Смуглое лицо было полно показного негодования, другой посетитель уже бы рассыпался в извинениях. Но не я. В мире нечисти нужно видеть куда глубже тех эмоций, что хотят показать. Я забыла об этом в мире людей. Потому что от них подвоха никто не ждал. Глупая ошибка, но исправимая.

Фальшь, я не увидела, а услышала. В громком крике мужчины было лишь притворство, к тому же не очень умелое. Лицо полного показного возмущения, сквозь которое проступало равнодушие и скука.

Хотя я могла ошибаться, выдавая желаемое за действительное, видя черную кошку там, где ее нет.

На слова не было ни времени, ни желания, и я обошлась без них, молча резанув атамом по мужскому предплечью. Это был риск, потому что человек мог заорать и поднять на ноги всех завсегдатаев и праздных прохожих.

Рукав окрасился кровью. Не рана, а всего лишь царапина, но Ахмед разом посерел, схватился за грудь, тяжело дыша, привалился к стене и грузно осел на пол. Атам пьет жизненные силы, и для этого совсем необязательно наносить раны в корпус. Если держащая его рука, моя рука, я захотела, нож выпил бы всю силу через эту царапину. Но я не хотела.

Вру. Даже себе иногда вру, иначе лишусь сна. Когда лезвие прошло по его коже, ладонь кольнула теплая искра чужой жизни, так старый знакомый с радостью жмет тебе руку. Я помнила, каково это – пить чужую жизнь.
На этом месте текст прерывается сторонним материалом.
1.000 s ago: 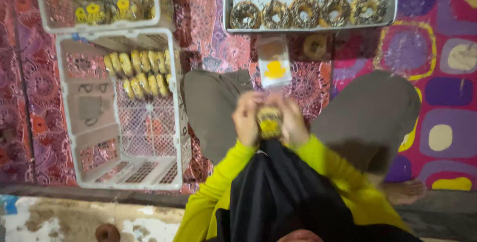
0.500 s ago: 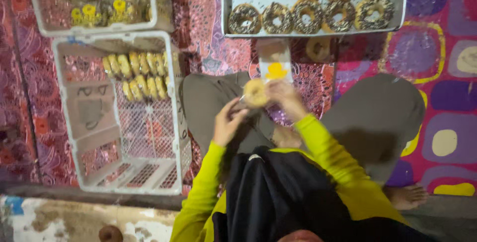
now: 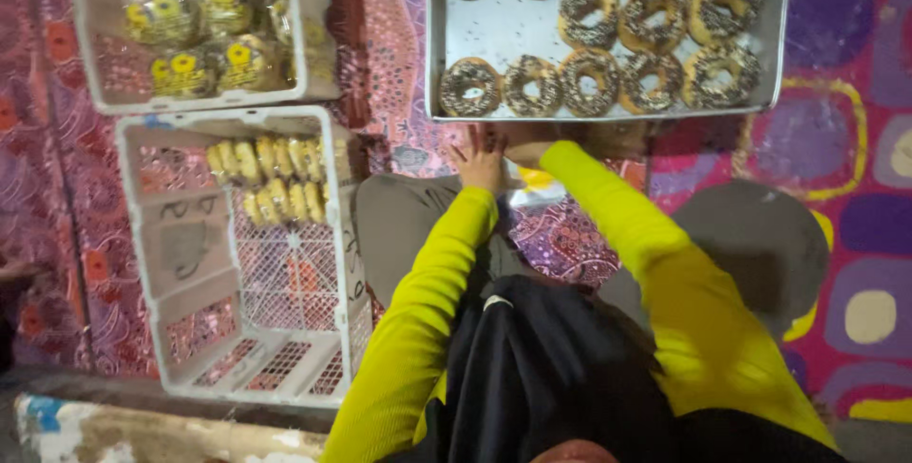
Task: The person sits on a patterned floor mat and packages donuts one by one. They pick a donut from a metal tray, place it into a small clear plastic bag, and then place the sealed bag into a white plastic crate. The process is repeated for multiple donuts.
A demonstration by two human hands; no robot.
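Observation:
Both my arms, in yellow sleeves, reach forward over my crossed legs. My left hand lies with its fingers spread on the patterned cloth, just below the near edge of a metal tray. My right hand is beside it, fingers pointing left, partly hidden under the tray's edge. A stack of clear bags with a yellow print shows just under my right wrist. The tray holds two rows of ring donuts with dark sprinkled icing.
A white plastic crate at my left holds two rows of wrapped pastries at its far end. Behind it a second crate contains wrapped donuts with yellow labels. Patterned red and purple cloth covers the floor.
My hands were at my lap with a wrapped donut in them. Both have since stretched forward to the tray's near edge, and the donut is no longer visible in them.

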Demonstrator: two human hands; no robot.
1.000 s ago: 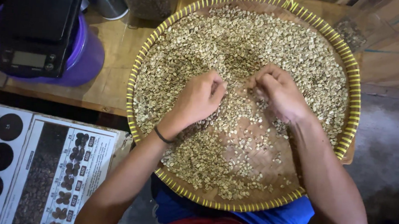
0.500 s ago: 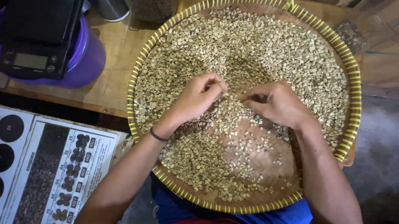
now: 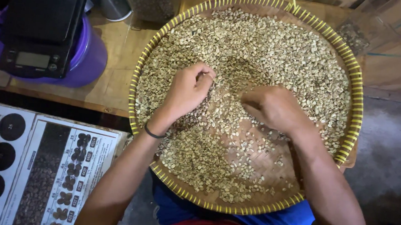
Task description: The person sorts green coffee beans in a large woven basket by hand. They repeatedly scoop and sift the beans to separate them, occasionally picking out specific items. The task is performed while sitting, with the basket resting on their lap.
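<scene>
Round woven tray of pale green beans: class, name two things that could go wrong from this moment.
1. The round woven tray with the yellow rim overhangs the wooden table toward the person's lap; leaning on it might tip it.
2. The left hand and right hand rake pale green beans, which could scatter over the low near rim.

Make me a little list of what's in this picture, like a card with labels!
Tray: round woven bamboo tray with yellow rim, on wooden table
Contents: pale green-beige beans, spread thin near the front
Left hand: curled, fingertips in the beans, black wristband
Right hand: loosely closed, resting on the beans
Nearby: black digital scale on purple tub
</scene>
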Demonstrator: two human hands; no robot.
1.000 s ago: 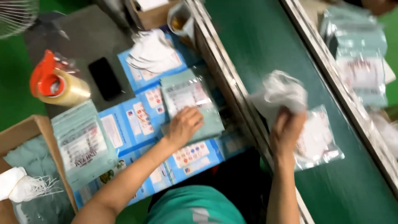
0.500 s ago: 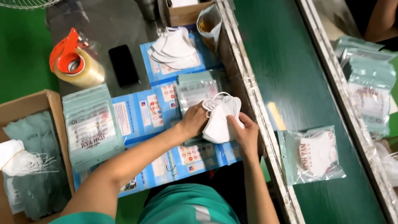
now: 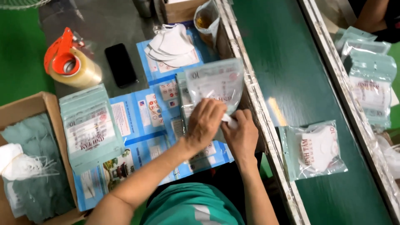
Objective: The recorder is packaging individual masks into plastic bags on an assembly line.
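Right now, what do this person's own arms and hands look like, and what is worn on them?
Both forearms are bare: no sleeves reach them in view. The left hand and right hand wear no gloves, and no rings, watch or bands show. A teal shirt with a pale patch covers the torso below.

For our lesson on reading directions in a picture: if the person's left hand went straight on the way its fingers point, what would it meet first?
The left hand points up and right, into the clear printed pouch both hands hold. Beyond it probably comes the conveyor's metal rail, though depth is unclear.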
Наверное, именно так и становятся маньяками, убивающими всех подряд. Убийство ради убийства, ради удовольствия, без цели и смысла. Но я сдержалась. Он нужен был живым. Пока.

Я присела на корточки, заглядывая мужчине в лицо.
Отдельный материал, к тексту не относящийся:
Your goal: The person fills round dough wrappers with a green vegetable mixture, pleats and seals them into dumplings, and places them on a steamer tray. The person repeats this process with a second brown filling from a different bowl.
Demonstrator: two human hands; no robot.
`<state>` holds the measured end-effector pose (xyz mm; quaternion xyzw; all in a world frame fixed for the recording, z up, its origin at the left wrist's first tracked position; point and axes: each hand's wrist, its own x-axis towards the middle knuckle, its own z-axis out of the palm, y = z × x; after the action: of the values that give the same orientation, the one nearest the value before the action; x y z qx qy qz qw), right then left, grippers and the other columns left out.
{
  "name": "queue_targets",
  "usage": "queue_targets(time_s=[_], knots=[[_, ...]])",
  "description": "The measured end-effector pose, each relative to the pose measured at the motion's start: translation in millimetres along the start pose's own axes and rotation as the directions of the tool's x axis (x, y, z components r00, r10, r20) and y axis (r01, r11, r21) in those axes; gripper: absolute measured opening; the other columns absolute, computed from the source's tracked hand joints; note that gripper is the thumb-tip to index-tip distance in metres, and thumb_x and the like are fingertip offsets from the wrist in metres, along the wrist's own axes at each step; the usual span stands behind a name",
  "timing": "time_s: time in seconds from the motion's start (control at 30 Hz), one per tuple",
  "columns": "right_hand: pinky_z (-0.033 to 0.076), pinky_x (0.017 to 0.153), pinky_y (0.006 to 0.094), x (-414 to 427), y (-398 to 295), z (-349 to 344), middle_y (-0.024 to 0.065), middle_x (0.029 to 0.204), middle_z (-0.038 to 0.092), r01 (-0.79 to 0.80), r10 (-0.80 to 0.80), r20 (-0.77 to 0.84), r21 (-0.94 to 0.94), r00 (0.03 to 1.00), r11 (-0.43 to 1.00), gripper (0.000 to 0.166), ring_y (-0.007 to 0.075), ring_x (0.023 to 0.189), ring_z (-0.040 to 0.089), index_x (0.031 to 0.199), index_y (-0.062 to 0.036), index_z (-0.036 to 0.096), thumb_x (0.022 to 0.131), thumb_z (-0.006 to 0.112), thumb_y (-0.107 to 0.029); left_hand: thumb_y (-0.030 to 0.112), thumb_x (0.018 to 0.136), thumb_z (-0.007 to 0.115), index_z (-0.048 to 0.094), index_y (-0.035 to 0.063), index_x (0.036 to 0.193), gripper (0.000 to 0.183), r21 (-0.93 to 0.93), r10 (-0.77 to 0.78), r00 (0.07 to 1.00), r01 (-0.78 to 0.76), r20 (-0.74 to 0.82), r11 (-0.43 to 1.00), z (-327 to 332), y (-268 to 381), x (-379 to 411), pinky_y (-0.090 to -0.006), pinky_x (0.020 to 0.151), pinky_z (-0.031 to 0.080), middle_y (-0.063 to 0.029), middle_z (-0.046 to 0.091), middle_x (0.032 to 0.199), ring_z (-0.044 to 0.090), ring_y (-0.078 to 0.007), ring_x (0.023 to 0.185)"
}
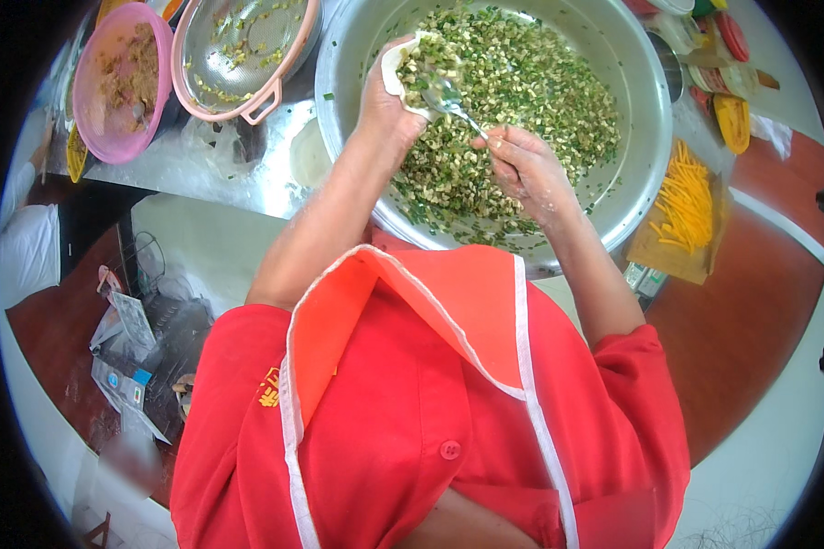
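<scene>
A large metal basin (pixel 642 130) holds chopped green leaves mixed with small pale cubes (pixel 522 75). Over its left part my left hand (pixel 388 103) cups a round white dough wrapper (pixel 393 72), which has a heap of the chopped mix on it. My right hand (pixel 525 165) grips the handle of a metal spoon (pixel 463 115), and the spoon's bowl touches the heap at the wrapper. Another pale dough round (pixel 309 152) lies on the metal table, just left of the basin.
A pink-rimmed sieve (pixel 275 89) and a pink basket (pixel 86 130) with brown crumbly food stand at left. Yellow strips (pixel 687 199) lie on a board (pixel 680 267) right of the basin, below a yellow peeled piece (pixel 733 123). Part of another person (pixel 31 240) shows at far left.
</scene>
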<state>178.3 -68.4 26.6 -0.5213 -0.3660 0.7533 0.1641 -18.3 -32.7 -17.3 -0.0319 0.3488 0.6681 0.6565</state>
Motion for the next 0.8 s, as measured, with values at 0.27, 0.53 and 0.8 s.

– Будет хуже, – честно предупредила я, – Второй удар скорей всего убьет тебя. Где они Ахмед?

Он дернулся, и на миг показалось, что я переборщила, и загнется сам от сердечного приступа, или внезапно открывшейся язвы желудка. Спазм сотряс его грудь снова, но мужчина не умирал, он смеялся.

– Убьет? Наконец-то, – хозяин чайной поднял взгляд. – Бей, человек.

Столько презрения в одном слове. И все сразу встало на свои места. Кем был хозяин чайной, и кем стал.

– Нечистая кровь, – пораженно прошептала я, раньше за мной таких ошибок не водилось, а уж за Пашкой и Мартыном подавно, не опознать нечистого они не могли, если только… Если только Ахмед больше не был нечистым.

– Был когда-то давно, – он задрал голову, обнажая шею. – Режь.

Его акцент пропал, я вспомнила круглые ровные строчки в журнале заказов. Ахмед прекрасно владел русским, роль, которую он играл, была частично списана с Мусы, а частично отвечала тем ожиданиям, что неосознанно предъявляли к чайной, посетители.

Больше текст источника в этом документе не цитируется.